The second is how credibility gets established. AI systems do not take your word for who you are. They infer it from what others have said about you. A well-crafted About page counts for less than a single credible third-party reference. The systems are looking for the same signals of authority that humans always have, they just automated the assessment.
Which brings us to what may be the most counterintuitive implication of all: earned media is becoming more important, not less. There is a widespread assumption that owned content and direct publishing are the future, and that a shrinking traditional media landscape makes PR less relevant. That gets it backwards.
The self-published content optimized for search is already visibly losing ground in AI results to material with some institutional backing behind it. As these systems mature and look for more reliable signals of authority, that pattern is likely to hold. Placements in credible outlets carry weight that a company blog post cannot replicate, because AI is learning to use the same proxies for authority that readers always have.

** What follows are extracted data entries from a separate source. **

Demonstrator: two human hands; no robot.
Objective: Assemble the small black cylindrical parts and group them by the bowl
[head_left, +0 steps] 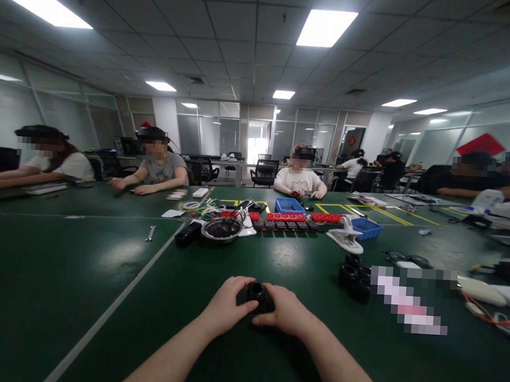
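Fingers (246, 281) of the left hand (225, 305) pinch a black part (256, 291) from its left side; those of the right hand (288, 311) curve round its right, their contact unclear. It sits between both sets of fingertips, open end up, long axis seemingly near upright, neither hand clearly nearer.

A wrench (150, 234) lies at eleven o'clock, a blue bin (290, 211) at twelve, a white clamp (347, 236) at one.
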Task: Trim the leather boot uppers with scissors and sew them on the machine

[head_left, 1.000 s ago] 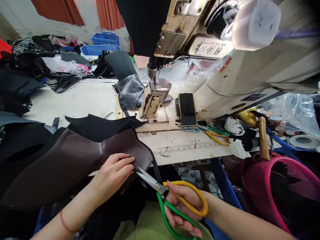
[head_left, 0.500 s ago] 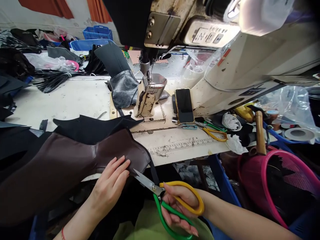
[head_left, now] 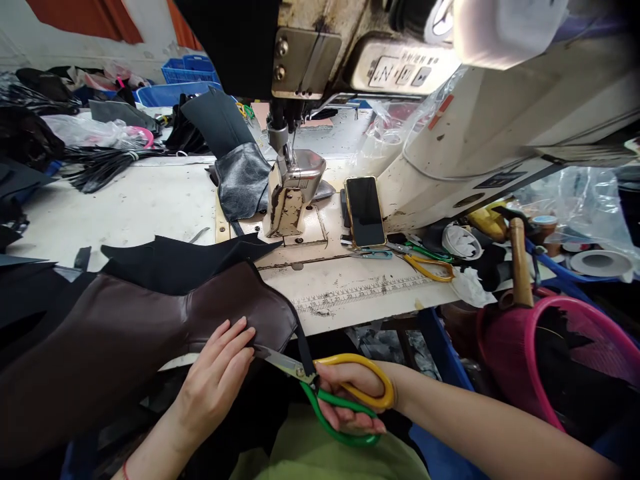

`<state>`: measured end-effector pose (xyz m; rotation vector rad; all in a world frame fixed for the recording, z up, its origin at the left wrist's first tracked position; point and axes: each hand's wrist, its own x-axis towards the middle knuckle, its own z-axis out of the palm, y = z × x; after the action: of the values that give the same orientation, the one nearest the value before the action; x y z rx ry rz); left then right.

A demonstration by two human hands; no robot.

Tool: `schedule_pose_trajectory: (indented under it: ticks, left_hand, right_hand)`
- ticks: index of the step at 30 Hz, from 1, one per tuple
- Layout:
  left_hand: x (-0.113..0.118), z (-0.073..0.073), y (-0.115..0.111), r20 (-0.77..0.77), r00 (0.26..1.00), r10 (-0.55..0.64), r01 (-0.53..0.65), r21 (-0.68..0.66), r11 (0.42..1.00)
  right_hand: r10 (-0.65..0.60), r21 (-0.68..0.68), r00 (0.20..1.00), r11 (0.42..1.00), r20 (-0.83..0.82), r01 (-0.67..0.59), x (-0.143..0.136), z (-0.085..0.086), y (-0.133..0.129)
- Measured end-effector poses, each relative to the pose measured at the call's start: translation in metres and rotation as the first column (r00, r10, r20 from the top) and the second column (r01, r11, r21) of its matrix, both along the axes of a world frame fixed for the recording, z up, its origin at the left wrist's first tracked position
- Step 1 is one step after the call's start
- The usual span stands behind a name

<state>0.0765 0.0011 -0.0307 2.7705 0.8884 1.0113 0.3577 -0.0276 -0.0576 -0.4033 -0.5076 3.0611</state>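
Observation:
A dark brown leather piece (head_left: 135, 327) with black material (head_left: 175, 263) along its far side lies over the table's front edge. My left hand (head_left: 215, 373) rests on its near edge, fingers stretched out and side by side. In my right hand (head_left: 353, 390) are scissors (head_left: 287, 363) with one yellow and one green handle. Their blades point left to the leather's near edge, close to my left fingertips; the blade tips are partly hidden there. A narrow black strip (head_left: 303, 347) hangs from the right end of the leather, beside the scissors.
The sewing machine's post (head_left: 295, 193) stands behind the leather, with a black leather piece (head_left: 243, 180) to its left. A phone (head_left: 365, 212) and more scissors (head_left: 427, 269) lie to the right. A pink basket (head_left: 537, 353) with dark scraps is at the right.
The scissors' handles have come closer together and the blades have closed at the leather's edge. The view has shifted slightly.

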Motion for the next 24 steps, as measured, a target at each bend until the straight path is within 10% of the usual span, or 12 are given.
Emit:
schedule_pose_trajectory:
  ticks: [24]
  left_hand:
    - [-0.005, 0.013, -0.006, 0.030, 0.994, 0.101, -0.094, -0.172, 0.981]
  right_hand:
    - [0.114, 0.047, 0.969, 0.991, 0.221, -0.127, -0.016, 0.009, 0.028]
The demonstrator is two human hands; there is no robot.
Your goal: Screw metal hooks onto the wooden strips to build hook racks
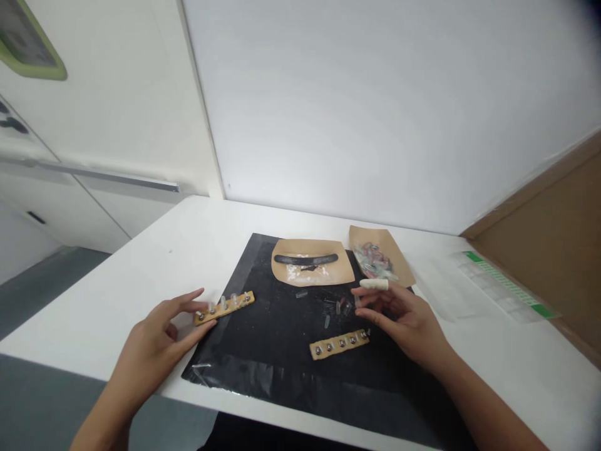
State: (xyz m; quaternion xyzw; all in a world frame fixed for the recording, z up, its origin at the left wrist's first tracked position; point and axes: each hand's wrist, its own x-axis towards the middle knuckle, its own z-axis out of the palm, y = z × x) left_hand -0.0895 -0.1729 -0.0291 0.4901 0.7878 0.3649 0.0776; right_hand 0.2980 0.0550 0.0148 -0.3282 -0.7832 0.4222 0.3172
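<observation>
My left hand (154,341) grips the left end of a tan strip (245,300), thumb at its near edge and fingers behind. Several clear false nail tips (223,303) stand upright along that strip. My right hand (406,316) pinches a clear false nail tip (357,301) between thumb and index finger; a white finger cot (374,284) covers one fingertip. Below and left of this hand lies a second tan strip (335,346) with several round metal studs. Loose clear nail tips (327,321) lie on the black mat (263,338) between the hands.
On the mat's far side, a brown paper sheet (345,272) carries a dark curved nail file (305,259) and white bits. Behind my right hand, another brown tray (399,250) holds a heap of nail tips (374,258). A clear plastic case (498,285) with green edging lies at right.
</observation>
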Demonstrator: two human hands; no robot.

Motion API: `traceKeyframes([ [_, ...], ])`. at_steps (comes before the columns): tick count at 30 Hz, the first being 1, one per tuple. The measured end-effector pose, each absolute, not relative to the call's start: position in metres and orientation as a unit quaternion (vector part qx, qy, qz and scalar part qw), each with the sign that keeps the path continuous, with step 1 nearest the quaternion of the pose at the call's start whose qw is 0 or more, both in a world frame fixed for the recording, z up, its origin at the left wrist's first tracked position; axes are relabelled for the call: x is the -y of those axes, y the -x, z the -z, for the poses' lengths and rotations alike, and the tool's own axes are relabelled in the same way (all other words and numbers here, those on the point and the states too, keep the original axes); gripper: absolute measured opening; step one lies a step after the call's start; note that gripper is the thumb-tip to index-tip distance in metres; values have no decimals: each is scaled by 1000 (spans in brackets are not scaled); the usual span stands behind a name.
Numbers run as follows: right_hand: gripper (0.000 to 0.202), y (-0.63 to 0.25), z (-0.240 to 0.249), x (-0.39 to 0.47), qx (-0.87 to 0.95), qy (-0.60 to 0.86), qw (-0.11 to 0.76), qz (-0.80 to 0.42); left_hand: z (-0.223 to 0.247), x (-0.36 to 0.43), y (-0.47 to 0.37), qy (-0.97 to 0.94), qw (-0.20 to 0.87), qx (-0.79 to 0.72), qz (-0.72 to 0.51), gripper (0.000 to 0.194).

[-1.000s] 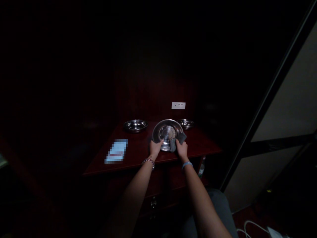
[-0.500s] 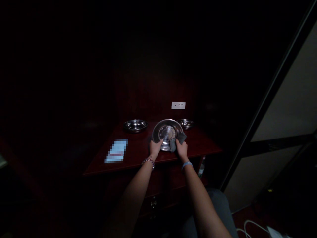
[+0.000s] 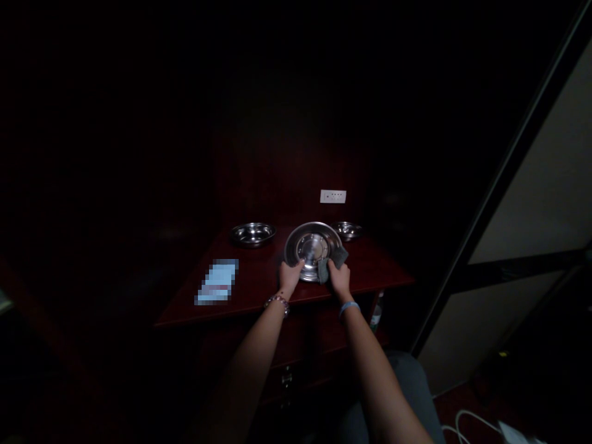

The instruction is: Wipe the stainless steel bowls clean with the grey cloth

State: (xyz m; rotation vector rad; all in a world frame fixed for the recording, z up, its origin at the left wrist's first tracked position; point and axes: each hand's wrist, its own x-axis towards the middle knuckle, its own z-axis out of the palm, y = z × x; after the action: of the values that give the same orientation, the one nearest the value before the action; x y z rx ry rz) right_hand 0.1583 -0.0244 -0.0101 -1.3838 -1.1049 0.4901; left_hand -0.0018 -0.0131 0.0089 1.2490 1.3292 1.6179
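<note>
A shiny metal bowl (image 3: 312, 245) is tilted up over the dark red desk (image 3: 263, 277), its round ridged bottom turned toward me. My left hand (image 3: 290, 277) grips its lower left rim, thumb on the near face and fingers hidden behind. At the lower right, my right hand (image 3: 340, 277) is closed on a grey cloth (image 3: 323, 270) and presses it against the bowl's rim. Part of the cloth sticks out beyond the rim on the right. Behind stand two more metal bowls, a wide one (image 3: 253, 234) to the left and another (image 3: 348, 230) to the right, partly covered by the held bowl.
A blurred light-blue flat thing (image 3: 217, 282) lies on the desk's left side. A white wall socket (image 3: 333, 197) is above the desk. Below the right edge stands a bottle (image 3: 377, 313). White cable (image 3: 467, 414) lies on the floor at lower right.
</note>
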Motion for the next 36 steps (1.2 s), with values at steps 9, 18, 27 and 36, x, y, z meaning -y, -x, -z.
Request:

Reporters and editors are not just intermediaries to human audiences anymore. They are, increasingly, the intermediaries to the AI layer too.
The first uncomfortable truth is not that AI might become the first reader; it is that it already is. The second is that the rules keep changing as models and ranking signals evolve, so any playbook is at best a starting point.
For most organizations, the immediate task is straightforward: communications and marketing leaders need to sit down, look at their content, and ask a simple question: how does AI currently read us and is that how we want to be seen?
Same Skills, New Intermediary
There is a version of this story that treats AI as a threat to the communications profession. I do not think that is the right read.
The skills that have always mattered in PR—understanding how intermediaries shape meaning, knowing what makes a narrative credible, earning coverage rather than just publishing content—turn out to be exactly the skills that matter most when the intermediary is a machine. A placement in a credible outlet does what a company blog post cannot: it introduces a third-party voice and validation, something models will weigh accordingly.
Organizations that invest in being covered well, not just published widely, are the ones that will be read accurately.
The sequence has changed. The underlying work has not.